YOUR GOAL: Output the listing word for word, minus pictures.

DATASET EXCERPT:
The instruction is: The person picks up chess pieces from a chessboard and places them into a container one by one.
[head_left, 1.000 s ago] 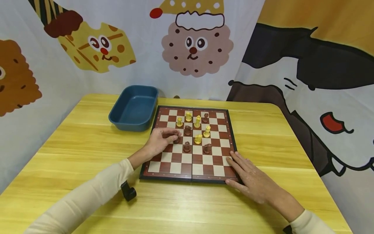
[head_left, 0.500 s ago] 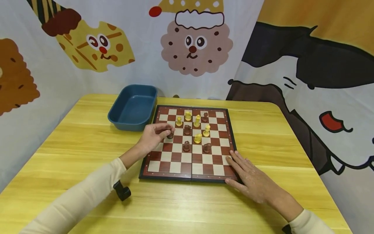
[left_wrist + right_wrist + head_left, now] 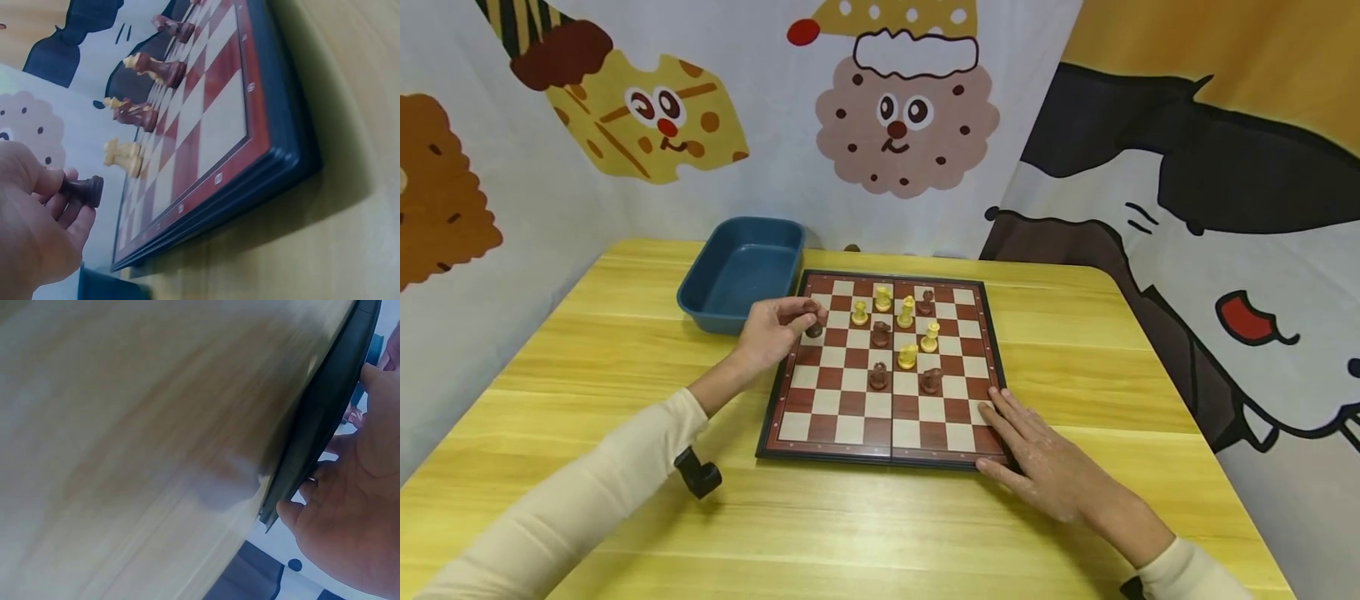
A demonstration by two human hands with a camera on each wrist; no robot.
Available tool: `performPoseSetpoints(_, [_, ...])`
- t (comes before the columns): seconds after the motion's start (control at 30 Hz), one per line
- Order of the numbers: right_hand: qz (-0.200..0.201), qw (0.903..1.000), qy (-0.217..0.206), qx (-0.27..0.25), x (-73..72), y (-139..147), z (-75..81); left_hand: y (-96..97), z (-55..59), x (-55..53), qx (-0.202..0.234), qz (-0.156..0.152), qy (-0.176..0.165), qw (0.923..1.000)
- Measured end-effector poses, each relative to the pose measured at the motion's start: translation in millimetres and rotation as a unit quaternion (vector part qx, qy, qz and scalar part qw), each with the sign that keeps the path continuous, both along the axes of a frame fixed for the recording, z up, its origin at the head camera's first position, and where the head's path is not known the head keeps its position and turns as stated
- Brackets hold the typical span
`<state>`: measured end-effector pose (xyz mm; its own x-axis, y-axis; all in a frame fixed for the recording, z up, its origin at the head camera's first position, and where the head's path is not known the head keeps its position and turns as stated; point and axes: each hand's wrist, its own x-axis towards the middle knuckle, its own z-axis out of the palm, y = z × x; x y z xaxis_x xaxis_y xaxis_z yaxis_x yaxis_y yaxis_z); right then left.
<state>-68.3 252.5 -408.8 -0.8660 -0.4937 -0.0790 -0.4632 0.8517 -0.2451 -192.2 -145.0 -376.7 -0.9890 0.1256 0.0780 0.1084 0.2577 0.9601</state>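
My left hand (image 3: 771, 333) pinches a dark brown chess piece (image 3: 85, 190) between thumb and fingers, over the left edge of the chessboard (image 3: 838, 429). Its base points down, and the fingers hide its top. My right hand (image 3: 1048, 467) lies with extended fingers on the board's near right corner and edge. On the squares stand several yellow pieces, among them a rook (image 3: 860, 313), a knight (image 3: 907, 357) and a tall piece (image 3: 929, 337). Several brown pieces stand there too, including a knight (image 3: 932, 381) and another piece (image 3: 878, 376).
A blue plastic bin (image 3: 741, 275) stands behind and left of the board, close to its far left corner. All rest on a yellow wood-grain table (image 3: 587, 392). A cartoon-printed cloth (image 3: 700, 208) hangs along the table's back.
My left hand has carried the brown chess piece left and away from me, from among the other pieces to the board's left edge. The right hand has stayed in place.
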Motion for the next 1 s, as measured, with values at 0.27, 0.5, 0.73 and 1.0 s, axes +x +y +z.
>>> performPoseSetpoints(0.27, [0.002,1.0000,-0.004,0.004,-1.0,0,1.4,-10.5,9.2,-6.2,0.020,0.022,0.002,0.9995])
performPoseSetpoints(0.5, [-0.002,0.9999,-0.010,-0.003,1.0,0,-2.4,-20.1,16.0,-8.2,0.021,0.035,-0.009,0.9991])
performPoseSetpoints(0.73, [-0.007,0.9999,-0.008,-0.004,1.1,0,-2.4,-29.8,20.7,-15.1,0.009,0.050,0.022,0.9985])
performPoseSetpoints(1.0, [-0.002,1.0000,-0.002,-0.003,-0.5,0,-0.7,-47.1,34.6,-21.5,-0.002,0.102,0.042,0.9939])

RESPONSE FOR THIS EXERCISE:
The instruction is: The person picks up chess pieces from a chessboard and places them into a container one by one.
[head_left, 1.000 s ago] 
[head_left, 0.500 s ago] 
[left_wrist + right_wrist + head_left, now] 
A demonstration by two human hands with a camera on each wrist; no robot.
Available tool: `performPoseSetpoints(_, [_, ...])`
- t (comes before the columns): seconds after the motion's start (control at 30 Hz), one per line
- Order of the numbers: right_hand: qz (-0.200..0.201), qw (0.903..1.000), qy (-0.217..0.206), qx (-0.27..0.25), x (-73..72), y (-139..147), z (-75..81); left_hand: y (-96..97), z (-55..59), x (-55..53), qx (-0.202..0.234), qz (-0.156..0.152), qy (-0.176..0.165), qw (0.923..1.000)
- Measured end-effector poses, each relative to the pose measured at the motion's start: translation in millimetres and rotation as a unit quaternion (vector part qx, qy, qz and scalar part qw), each with the sign that keeps the path continuous, both along the axes of a frame fixed for the recording, z up, its origin at the head camera's first position, and where the head's path is not known the head keeps its position and turns as stated
- Brackets hold the typical span
`<state>`: measured end-effector pose (xyz mm; its own x-axis, y-axis; all in a frame fixed for the recording, z up, its origin at the head camera's first position, and where the head's path is not known the head keeps its position and turns as stated; point and axes: each hand's wrist, its own x-axis towards the middle knuckle, its own z-axis out of the palm, y = z × x; x y z xaxis_x xaxis_y xaxis_z yaxis_x yaxis_y yaxis_z); right then left.
<state>-68.3 252.5 -408.8 -0.8660 -0.4937 -0.0790 -0.4632 0.8517 -0.2451 -192.2 -145.0 -376.7 -0.9890 0.1256 0.0780 0.1084 0.2577 0.9601</state>
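My left hand (image 3: 771, 333) pinches a dark brown chess piece (image 3: 85, 190) between thumb and fingers, over the left edge of the chessboard (image 3: 838, 429). Its base points down, and the fingers hide its top. My right hand (image 3: 1048, 467) lies with extended fingers on the board's near right corner and edge. On the squares stand several yellow pieces, among them a rook (image 3: 860, 313), a knight (image 3: 907, 357) and a tall piece (image 3: 929, 337). Several brown pieces stand there too, including a knight (image 3: 932, 381) and another piece (image 3: 878, 376).
A blue plastic bin (image 3: 741, 275) stands behind and left of the board, close to its far left corner. All rest on a yellow wood-grain table (image 3: 587, 392). A cartoon-printed cloth (image 3: 700, 208) hangs along the table's back.
My left hand has carried the brown chess piece left and away from me, from among the other pieces to the board's left edge. The right hand has stayed in place.
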Motion for the next 1 s, as measured, with values at 0.27, 0.5, 0.73 and 1.0 s, axes +x +y +z.
>>> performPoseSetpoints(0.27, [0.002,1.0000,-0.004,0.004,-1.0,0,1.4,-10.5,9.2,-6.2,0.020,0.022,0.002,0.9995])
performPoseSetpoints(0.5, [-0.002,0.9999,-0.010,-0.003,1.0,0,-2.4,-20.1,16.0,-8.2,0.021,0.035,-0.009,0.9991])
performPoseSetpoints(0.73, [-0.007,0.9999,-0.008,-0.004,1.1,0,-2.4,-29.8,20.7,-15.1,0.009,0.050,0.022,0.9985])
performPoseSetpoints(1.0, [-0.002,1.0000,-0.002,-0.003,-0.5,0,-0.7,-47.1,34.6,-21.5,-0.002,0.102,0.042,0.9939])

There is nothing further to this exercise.